Twenty-five miles of nearly uninterrupted bicycle path. You heard right. That's a huge stretch of pavement without worrying about cars or 18-wheelers taking you out. True, there are often other obstacles to weave through, like pedestrians, roller-bladers, and the scourge of humankind, electric scooters. But they probably won't kill you, and if it's later at night or hot, or if you get lucky, you'll have nearly the whole trail system to yourself. Doing the math: The ride could be a 50-miler out-and-back if begun at one end. In reality, that might be difficult to do. But the beauty of this ride is you could live in south Phoenix, Tempe, south Scottsdale, or north Scottsdale and still access the trail easily for a long, no-car bike ride. There are no signs, and not even a single online map for this one. Here are the tricks (start from either end): Catch the west end of the Rio Salado bike path at about 19th Avenue and the south bank of the Salt River riverbed. Continue through the Tempe Beach Park, and connect to Scottsdale's Indian Bend Wash path by either taking the pedestrian bridge to the north side, or using the walkway on Rural Road. That path soon bends north and runs all the way to Shea Boulevard. You might want to pack a lunch.
Don't get us wrong: There are plenty of bike trails with beautiful scenery all over the Valley, but there's something about looping through Usery Pass that feels epic. Once you ride up the 1,000 feet of rolling hills inside this county park, you can see downtown Phoenix from over 30 miles away on a clear day. There is lush greenery along North Bush Highway, which runs parallel to the Salt River. You can take a selfie next to one of the oddly shaped saguaro cactuses along the road, Bike anywhere from 20 to 40 miles, but come prepared —occasional debris from the large pickups hauling boats can flatten your tire real fast.

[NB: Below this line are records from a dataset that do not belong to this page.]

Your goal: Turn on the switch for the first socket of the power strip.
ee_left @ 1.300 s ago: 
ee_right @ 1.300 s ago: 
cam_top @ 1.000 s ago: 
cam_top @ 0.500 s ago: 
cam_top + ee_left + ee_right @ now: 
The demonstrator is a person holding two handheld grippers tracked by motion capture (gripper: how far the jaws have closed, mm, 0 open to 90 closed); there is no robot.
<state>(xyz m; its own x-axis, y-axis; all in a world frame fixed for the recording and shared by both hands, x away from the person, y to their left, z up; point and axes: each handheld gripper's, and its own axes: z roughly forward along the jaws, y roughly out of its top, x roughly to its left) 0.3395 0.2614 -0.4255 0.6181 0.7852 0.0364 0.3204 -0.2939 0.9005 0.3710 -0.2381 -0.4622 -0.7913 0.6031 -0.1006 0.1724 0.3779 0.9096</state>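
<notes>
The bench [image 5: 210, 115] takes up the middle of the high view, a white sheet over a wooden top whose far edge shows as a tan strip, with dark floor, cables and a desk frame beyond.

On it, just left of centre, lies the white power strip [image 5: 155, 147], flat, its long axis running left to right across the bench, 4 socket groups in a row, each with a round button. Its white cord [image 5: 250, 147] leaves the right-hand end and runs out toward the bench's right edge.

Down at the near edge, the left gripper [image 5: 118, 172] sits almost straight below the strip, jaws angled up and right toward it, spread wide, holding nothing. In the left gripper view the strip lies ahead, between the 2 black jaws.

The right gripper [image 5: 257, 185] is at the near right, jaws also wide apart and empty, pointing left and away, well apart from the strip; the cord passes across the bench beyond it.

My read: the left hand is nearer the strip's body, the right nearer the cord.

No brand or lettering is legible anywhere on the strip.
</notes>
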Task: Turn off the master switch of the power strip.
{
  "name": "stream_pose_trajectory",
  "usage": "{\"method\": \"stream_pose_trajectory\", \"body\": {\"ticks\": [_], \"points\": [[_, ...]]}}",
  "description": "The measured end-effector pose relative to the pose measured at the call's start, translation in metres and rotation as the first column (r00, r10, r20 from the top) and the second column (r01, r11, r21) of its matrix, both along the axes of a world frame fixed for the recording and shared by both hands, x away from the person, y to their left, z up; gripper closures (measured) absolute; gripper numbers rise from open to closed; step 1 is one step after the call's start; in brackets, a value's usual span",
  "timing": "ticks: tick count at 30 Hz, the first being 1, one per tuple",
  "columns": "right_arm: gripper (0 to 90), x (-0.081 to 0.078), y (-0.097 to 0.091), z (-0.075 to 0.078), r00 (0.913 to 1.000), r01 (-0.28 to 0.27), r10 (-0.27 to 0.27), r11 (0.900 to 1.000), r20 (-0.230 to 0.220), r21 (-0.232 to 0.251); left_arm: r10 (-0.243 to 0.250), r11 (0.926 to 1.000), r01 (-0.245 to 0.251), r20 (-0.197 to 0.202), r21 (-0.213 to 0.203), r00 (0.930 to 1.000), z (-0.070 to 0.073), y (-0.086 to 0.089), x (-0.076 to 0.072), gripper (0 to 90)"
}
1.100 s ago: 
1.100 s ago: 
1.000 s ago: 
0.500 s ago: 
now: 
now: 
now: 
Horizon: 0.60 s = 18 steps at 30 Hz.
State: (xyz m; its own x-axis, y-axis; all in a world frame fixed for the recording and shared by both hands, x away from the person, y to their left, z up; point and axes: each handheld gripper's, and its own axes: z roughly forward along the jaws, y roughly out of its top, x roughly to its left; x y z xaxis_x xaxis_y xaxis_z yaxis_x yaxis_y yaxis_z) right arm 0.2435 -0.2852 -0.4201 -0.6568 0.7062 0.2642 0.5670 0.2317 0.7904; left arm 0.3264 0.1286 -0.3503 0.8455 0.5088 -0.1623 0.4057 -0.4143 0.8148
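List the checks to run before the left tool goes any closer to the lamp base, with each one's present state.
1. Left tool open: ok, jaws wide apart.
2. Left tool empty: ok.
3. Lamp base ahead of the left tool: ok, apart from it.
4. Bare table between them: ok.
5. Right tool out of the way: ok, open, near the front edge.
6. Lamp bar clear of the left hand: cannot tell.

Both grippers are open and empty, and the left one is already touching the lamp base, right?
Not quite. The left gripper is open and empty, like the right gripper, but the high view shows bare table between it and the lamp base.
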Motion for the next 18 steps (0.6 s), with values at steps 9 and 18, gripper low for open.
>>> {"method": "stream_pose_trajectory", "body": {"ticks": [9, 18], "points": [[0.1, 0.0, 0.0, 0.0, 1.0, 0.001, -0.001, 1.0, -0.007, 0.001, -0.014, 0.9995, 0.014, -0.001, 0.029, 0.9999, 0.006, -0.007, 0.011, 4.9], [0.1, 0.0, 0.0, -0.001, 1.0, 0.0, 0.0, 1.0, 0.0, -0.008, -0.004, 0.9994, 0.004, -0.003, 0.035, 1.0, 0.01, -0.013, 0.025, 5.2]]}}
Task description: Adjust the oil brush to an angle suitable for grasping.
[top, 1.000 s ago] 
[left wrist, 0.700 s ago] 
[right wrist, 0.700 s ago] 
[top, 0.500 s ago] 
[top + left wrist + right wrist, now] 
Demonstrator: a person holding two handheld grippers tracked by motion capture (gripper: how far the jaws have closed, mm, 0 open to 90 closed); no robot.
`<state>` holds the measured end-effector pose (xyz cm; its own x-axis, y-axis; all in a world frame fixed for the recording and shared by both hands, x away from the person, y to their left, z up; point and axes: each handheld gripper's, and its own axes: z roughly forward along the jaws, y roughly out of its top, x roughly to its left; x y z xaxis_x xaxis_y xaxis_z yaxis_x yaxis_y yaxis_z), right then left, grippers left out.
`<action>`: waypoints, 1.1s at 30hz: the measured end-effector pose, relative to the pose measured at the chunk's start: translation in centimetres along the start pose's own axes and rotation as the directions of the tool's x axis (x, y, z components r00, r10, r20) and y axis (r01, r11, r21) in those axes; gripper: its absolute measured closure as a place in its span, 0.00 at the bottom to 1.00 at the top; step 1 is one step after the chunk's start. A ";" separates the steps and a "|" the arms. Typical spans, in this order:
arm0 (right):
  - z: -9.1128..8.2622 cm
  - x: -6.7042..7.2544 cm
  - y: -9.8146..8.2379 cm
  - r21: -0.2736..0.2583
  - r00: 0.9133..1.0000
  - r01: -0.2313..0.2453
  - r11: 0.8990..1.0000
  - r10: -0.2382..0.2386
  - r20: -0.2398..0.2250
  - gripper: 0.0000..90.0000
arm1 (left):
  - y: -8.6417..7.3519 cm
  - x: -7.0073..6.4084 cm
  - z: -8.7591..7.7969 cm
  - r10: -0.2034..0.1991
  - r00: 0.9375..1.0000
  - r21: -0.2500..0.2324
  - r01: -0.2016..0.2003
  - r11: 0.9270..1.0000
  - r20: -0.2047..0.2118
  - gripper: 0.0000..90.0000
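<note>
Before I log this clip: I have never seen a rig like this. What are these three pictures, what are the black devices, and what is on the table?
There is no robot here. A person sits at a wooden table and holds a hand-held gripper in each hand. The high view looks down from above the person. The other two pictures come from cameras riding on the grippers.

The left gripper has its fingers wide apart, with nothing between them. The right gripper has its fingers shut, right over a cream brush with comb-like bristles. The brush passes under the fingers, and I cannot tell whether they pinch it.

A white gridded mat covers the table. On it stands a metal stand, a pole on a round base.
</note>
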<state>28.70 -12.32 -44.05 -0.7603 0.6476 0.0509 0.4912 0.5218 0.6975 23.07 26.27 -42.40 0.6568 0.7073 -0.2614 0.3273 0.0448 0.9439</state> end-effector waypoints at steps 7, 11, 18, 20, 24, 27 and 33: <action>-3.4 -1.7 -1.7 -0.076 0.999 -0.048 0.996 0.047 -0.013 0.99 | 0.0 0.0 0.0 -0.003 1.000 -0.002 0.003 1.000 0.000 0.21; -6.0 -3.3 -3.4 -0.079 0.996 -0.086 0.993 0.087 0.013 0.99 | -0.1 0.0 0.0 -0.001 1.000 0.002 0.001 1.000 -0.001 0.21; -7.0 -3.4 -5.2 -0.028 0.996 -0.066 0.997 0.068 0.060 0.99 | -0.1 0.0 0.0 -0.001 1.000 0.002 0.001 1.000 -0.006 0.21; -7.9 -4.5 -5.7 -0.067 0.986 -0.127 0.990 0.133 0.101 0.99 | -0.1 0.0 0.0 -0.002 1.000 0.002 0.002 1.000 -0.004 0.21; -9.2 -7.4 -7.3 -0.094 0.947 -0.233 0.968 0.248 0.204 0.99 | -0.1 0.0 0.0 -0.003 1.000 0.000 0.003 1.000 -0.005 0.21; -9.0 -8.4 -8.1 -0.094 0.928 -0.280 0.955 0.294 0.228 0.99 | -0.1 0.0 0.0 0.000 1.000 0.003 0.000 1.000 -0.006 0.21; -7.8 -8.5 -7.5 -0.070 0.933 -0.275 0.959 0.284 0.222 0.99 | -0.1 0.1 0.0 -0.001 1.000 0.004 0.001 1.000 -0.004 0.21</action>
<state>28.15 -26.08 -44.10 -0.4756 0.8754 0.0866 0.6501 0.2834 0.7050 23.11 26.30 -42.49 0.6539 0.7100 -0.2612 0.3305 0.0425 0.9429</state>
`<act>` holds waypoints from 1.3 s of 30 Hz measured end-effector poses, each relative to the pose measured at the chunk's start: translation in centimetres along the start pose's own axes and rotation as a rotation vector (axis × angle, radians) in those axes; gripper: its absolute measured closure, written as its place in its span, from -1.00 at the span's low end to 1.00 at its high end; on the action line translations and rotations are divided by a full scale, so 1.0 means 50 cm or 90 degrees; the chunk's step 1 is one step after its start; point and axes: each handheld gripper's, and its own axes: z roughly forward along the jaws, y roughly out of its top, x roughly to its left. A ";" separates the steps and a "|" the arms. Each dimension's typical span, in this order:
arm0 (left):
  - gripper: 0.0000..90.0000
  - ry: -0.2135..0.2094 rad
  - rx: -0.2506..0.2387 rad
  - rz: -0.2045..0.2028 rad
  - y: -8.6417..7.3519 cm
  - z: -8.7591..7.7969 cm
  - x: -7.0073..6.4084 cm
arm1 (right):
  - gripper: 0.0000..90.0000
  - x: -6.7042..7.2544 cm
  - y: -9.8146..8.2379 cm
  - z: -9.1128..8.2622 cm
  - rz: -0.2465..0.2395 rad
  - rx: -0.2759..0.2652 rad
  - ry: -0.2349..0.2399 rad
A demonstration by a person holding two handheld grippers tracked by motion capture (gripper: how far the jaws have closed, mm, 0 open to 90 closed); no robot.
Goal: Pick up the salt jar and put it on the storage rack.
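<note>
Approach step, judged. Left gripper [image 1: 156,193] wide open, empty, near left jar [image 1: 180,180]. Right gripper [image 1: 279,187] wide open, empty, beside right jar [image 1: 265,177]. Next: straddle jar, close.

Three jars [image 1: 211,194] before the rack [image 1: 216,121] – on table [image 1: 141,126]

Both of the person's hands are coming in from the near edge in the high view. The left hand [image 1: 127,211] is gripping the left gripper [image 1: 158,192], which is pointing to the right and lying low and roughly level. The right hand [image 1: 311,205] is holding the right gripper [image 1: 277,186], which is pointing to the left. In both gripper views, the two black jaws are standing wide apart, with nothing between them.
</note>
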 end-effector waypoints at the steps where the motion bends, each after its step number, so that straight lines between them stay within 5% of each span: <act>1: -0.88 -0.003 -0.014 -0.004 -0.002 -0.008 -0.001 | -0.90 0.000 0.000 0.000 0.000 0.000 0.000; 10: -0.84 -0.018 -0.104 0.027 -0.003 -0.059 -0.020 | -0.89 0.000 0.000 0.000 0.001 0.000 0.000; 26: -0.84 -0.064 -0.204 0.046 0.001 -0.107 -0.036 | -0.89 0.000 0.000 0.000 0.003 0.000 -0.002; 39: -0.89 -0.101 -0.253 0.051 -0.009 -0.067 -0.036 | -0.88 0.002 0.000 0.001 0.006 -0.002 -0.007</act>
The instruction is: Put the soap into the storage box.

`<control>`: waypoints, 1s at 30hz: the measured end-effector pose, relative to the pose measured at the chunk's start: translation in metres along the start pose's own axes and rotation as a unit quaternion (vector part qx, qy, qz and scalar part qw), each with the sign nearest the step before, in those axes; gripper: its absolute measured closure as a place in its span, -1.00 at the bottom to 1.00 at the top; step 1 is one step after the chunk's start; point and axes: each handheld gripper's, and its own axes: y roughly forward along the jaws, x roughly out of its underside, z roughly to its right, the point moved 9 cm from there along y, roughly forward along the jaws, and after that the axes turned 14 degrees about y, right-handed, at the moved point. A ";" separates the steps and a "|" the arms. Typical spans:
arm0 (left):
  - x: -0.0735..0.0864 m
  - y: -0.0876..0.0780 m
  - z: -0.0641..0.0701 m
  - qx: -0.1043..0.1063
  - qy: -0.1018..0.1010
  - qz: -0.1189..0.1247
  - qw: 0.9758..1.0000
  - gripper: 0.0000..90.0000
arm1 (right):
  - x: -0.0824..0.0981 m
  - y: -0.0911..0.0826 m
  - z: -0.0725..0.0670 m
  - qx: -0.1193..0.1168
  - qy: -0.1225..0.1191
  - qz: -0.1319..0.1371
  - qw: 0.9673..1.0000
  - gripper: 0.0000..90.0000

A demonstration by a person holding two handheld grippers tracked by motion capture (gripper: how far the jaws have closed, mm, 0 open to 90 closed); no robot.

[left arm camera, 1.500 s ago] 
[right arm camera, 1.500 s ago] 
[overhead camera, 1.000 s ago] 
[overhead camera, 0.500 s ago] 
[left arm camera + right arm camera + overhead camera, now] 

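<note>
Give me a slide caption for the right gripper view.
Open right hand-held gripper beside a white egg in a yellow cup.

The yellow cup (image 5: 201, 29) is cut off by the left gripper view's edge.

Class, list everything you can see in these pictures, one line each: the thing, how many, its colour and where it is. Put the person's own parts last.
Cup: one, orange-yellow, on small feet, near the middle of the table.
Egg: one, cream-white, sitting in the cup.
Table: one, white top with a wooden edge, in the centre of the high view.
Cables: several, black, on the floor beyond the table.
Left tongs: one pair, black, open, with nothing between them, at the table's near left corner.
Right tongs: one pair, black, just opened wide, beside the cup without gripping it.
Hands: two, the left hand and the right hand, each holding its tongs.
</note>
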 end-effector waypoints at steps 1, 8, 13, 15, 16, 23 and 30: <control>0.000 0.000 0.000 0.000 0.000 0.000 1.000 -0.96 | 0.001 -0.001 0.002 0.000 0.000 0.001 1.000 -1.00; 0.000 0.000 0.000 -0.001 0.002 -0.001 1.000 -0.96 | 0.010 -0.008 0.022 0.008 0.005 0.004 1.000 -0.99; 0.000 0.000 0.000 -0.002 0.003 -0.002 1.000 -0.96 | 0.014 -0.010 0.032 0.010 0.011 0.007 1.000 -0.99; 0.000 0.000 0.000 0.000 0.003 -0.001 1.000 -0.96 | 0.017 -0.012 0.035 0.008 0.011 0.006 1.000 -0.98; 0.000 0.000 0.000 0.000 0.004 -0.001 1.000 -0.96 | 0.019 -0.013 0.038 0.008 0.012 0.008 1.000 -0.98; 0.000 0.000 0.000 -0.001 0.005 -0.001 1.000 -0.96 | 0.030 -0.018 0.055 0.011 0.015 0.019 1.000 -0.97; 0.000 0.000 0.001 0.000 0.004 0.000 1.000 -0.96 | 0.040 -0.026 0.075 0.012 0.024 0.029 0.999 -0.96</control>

Metro Phoenix straightaways can be mind-numbing for the motorcyclist, causing us to crave any kind of handlebar action more interesting than a U-turn. Motoring out on our favorite longer rides, like to Tortilla Flat or Prescott, involves about an hour of arrow-straight freeway riding from our central Valley homestead before hitting any twisties. Going to South Mountain's summit, the fun starts much sooner. Easily accessible from much of the Valley, the entrance to the 11,000-acre park can be found by simply driving south on Central Avenue toward South Mountain. Soon enough, you're putting your bike through some paces with some nice back-and-forth driving. Watch out for gravel on the road, and mind the speed limit. There's a YouTube video out there featuring a guy taking a dirt dive from missing a curve — you don't want to provide a sequel. The lower speed limit (25 mph, 15 around blind curves) and treacherous cliffs make this a fun place for riders who feel the need for safety more than speed. Take the road up to Dobbins Lookout, or all the way up to the TV towers. It's a great place for improving beginner motorcycle skills or chasing away the boredom of the street grid.